**EXERCISE INSTRUCTIONS**. Using the listing below, copy every line that mentions "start".

**GIVEN ENTRIES**.
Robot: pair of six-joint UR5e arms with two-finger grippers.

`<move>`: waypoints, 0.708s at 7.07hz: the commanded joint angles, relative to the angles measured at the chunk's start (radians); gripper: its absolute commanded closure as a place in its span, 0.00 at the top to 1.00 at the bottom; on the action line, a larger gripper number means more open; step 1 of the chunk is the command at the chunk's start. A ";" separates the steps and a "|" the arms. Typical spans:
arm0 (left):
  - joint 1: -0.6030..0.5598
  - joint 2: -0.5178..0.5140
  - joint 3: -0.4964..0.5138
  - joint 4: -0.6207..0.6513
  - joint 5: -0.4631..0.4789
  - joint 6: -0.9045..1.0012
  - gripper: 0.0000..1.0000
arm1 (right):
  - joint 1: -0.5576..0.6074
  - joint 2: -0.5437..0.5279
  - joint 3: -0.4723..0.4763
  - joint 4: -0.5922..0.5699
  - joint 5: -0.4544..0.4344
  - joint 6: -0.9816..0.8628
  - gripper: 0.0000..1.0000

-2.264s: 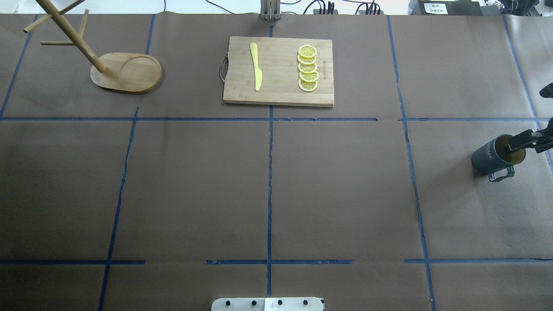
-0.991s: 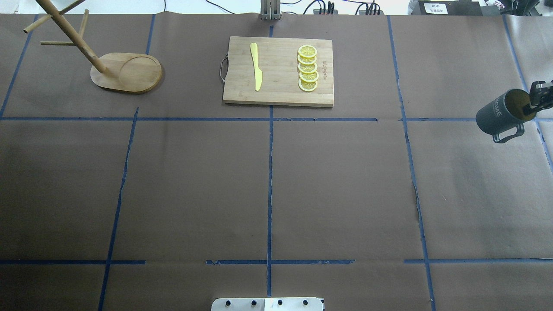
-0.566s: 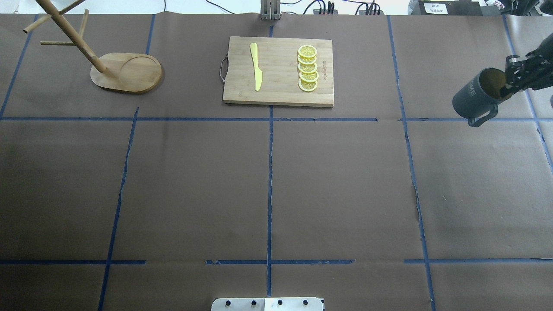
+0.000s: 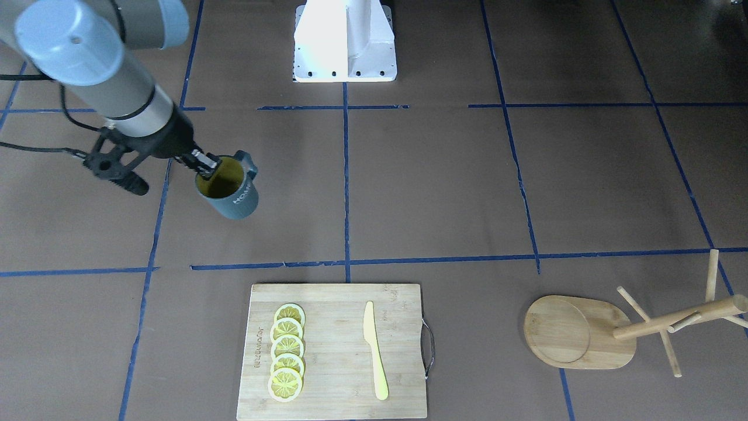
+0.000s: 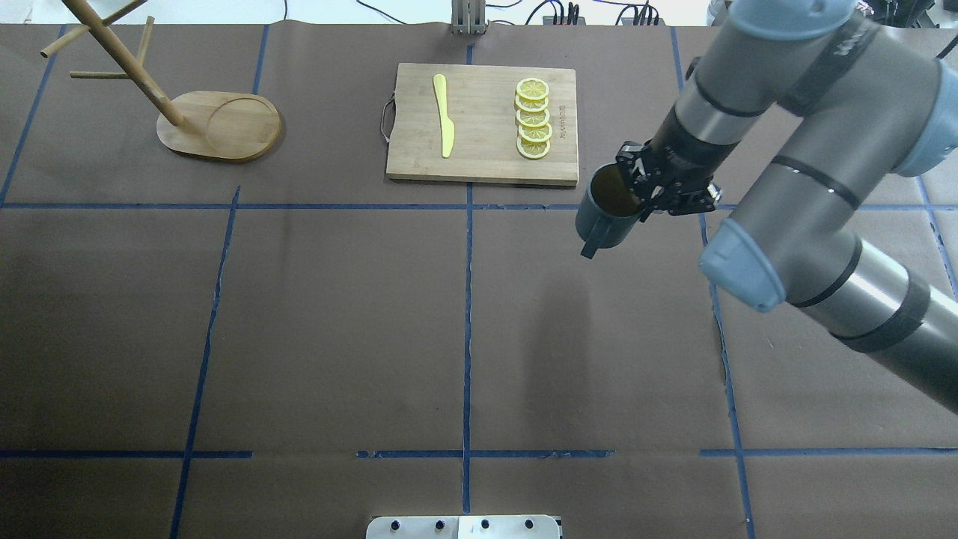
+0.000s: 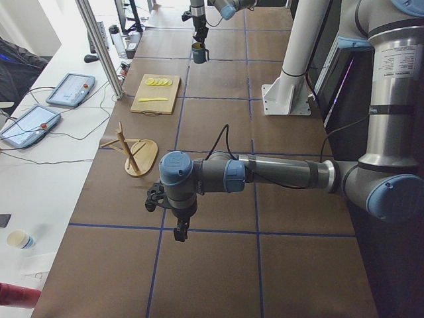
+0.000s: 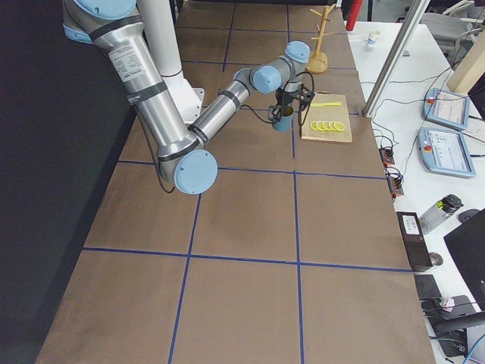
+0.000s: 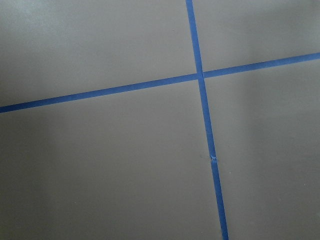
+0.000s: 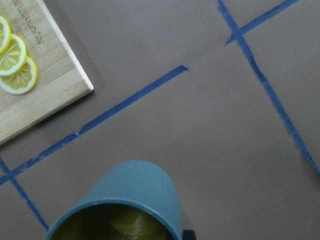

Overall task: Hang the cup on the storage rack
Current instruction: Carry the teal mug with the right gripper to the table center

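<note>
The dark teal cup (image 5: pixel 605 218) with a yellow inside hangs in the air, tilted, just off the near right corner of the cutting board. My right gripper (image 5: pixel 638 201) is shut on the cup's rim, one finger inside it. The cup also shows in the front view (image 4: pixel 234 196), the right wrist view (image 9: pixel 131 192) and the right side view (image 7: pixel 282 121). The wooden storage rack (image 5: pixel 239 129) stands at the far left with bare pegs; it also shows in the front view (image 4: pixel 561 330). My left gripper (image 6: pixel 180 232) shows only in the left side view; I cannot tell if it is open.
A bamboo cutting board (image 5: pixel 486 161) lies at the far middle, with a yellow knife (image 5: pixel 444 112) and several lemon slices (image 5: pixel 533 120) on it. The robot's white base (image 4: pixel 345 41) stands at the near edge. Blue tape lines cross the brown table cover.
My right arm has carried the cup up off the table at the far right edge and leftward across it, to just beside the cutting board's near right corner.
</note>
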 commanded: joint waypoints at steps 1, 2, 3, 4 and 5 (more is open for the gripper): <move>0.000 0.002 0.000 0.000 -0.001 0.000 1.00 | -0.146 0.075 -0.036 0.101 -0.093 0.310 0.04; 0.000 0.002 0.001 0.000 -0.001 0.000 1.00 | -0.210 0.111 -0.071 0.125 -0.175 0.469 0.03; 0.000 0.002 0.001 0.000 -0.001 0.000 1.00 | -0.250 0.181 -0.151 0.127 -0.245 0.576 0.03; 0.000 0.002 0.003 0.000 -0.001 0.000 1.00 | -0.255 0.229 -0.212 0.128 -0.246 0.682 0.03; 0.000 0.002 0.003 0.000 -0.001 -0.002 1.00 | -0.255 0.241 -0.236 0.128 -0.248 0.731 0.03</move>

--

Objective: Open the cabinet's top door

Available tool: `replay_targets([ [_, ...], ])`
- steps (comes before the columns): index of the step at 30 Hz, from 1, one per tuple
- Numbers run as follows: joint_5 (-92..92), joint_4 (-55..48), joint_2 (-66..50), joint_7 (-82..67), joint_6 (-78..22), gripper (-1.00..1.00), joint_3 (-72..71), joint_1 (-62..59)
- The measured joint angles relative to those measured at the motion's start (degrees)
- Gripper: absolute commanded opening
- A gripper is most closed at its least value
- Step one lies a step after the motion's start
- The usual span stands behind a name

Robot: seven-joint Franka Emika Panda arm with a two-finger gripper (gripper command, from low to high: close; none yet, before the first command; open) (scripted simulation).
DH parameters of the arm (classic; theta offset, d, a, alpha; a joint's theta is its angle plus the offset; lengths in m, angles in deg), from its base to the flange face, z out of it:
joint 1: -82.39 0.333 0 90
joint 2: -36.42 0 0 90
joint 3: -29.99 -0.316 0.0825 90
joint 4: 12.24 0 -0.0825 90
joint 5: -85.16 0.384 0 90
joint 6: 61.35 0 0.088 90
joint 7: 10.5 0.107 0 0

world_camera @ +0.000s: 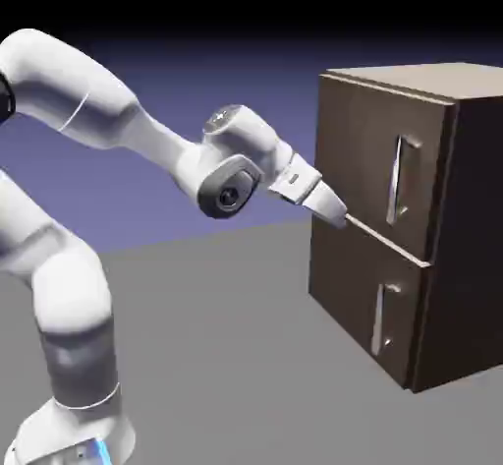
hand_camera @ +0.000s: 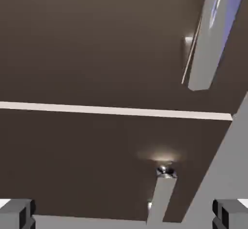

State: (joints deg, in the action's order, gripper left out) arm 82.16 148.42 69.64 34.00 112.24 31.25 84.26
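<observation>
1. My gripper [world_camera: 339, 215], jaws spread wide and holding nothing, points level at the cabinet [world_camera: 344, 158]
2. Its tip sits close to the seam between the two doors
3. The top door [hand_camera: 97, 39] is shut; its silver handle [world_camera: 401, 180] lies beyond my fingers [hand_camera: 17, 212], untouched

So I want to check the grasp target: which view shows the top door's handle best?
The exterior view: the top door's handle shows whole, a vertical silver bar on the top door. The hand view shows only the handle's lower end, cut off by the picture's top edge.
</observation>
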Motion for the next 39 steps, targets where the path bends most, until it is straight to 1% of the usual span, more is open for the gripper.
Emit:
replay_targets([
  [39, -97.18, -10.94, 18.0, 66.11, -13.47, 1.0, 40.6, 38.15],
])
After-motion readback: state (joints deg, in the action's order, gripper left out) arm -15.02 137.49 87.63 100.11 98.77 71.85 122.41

**ANSWER SECTION**.
`<move>`: waypoints, 0.708s at 7.07hz: the commanded joint angles, relative to the angles measured at the chunk's start (radians); gripper: its absolute commanded closure as a place in its span, 0.00 at the top to 1.00 at the bottom; on the action line, a larger gripper number means more open; step 1 of the chunk is the command at the chunk's start. A ";" separates the steps and a "|" the arms. Typical spans:
- The measured joint angles relative to those measured at the motion's start (degrees)
- Step one lies a step after the motion's start

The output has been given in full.